__What is required__.
Which lines below contain "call"? Pull them out.

═══

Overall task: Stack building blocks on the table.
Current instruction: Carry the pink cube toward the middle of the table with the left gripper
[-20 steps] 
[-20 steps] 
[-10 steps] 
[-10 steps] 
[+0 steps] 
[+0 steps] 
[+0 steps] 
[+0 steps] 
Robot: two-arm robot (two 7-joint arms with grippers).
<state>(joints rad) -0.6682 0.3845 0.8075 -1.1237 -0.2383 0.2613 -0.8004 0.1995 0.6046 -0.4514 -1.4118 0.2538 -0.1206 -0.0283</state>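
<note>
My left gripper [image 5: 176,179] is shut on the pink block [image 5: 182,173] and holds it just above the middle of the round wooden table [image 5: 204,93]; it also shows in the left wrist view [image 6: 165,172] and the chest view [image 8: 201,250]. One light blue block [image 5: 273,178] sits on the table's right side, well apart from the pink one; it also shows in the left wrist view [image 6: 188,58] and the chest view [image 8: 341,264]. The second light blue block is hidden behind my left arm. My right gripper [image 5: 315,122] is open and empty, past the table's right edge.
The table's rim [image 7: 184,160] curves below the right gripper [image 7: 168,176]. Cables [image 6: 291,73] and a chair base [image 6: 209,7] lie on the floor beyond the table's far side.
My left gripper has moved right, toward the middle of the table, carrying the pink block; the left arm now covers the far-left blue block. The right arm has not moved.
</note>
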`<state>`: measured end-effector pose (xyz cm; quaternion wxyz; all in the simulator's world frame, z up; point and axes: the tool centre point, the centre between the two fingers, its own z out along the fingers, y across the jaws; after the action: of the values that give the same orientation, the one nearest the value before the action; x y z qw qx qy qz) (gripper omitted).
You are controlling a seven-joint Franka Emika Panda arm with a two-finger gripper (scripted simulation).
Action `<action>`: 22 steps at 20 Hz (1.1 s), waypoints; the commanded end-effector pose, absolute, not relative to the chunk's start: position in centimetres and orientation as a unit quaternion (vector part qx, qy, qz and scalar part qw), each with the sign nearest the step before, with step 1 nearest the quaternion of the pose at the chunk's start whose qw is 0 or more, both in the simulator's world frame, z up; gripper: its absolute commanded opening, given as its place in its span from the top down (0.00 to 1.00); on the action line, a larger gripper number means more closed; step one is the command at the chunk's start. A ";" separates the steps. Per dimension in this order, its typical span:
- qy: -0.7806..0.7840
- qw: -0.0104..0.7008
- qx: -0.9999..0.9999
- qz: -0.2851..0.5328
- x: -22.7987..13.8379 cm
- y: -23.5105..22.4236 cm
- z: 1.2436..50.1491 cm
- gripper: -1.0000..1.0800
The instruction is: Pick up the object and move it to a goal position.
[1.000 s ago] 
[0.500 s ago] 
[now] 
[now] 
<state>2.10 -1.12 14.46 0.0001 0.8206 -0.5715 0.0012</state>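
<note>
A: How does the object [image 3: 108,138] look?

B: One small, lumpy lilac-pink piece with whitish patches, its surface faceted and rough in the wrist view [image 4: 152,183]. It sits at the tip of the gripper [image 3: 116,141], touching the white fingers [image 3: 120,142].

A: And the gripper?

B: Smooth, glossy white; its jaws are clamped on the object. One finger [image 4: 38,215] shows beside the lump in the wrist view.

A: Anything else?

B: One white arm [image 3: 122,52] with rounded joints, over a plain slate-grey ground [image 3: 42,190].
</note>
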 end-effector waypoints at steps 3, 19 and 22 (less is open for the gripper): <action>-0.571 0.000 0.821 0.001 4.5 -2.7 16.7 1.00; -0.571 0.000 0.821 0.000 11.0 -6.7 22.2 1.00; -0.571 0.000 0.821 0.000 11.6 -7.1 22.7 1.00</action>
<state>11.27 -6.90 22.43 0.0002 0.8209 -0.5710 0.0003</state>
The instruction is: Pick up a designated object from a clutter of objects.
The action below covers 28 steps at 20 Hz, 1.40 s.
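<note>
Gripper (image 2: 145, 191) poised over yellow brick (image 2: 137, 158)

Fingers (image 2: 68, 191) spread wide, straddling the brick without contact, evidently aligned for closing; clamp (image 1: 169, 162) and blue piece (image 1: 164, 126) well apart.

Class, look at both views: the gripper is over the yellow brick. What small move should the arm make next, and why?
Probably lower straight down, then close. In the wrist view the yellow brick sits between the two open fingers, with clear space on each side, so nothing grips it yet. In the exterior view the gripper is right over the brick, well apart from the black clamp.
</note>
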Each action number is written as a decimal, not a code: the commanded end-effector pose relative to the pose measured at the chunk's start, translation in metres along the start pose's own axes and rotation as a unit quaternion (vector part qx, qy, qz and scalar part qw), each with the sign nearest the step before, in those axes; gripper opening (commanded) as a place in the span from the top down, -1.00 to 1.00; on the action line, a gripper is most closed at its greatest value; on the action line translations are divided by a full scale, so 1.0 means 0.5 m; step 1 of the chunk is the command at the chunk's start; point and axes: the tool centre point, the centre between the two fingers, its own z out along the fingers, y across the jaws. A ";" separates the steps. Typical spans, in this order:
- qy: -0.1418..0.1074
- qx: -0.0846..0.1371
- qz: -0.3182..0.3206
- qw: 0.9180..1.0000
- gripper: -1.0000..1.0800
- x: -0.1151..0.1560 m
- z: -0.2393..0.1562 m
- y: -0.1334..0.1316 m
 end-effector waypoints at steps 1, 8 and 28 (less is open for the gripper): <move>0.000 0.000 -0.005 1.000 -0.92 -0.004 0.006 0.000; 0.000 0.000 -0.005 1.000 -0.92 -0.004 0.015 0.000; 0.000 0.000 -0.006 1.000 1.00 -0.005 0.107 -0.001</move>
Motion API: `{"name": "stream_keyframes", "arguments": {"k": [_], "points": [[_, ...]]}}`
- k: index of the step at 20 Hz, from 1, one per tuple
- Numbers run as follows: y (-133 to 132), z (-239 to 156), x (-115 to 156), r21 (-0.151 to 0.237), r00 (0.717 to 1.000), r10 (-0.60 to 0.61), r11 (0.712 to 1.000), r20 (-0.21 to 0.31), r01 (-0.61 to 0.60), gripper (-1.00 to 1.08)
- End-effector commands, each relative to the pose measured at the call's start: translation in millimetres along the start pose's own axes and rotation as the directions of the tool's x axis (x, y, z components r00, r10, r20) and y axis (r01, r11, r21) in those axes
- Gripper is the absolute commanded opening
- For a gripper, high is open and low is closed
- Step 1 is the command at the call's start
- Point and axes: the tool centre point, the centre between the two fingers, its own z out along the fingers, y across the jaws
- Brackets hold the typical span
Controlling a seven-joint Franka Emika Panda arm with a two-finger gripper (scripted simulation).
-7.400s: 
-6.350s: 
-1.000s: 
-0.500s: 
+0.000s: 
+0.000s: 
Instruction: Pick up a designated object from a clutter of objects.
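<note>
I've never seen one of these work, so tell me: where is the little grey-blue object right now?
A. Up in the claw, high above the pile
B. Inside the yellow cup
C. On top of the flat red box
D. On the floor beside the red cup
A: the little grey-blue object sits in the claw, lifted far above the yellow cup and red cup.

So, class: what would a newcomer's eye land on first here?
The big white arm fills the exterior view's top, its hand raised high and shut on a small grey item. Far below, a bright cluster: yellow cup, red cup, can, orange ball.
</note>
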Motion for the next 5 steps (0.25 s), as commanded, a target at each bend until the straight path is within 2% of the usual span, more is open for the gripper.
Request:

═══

__Exercise response__.
- End-effector commands, each relative to the pose measured at the call's start: translation in millimetres along the start pose's own axes and rotation as the directions of the tool's x axis (x, y, z components r00, r10, r20) and y axis (r01, r11, r21) in those axes
- Step 1 is the command at the call's start

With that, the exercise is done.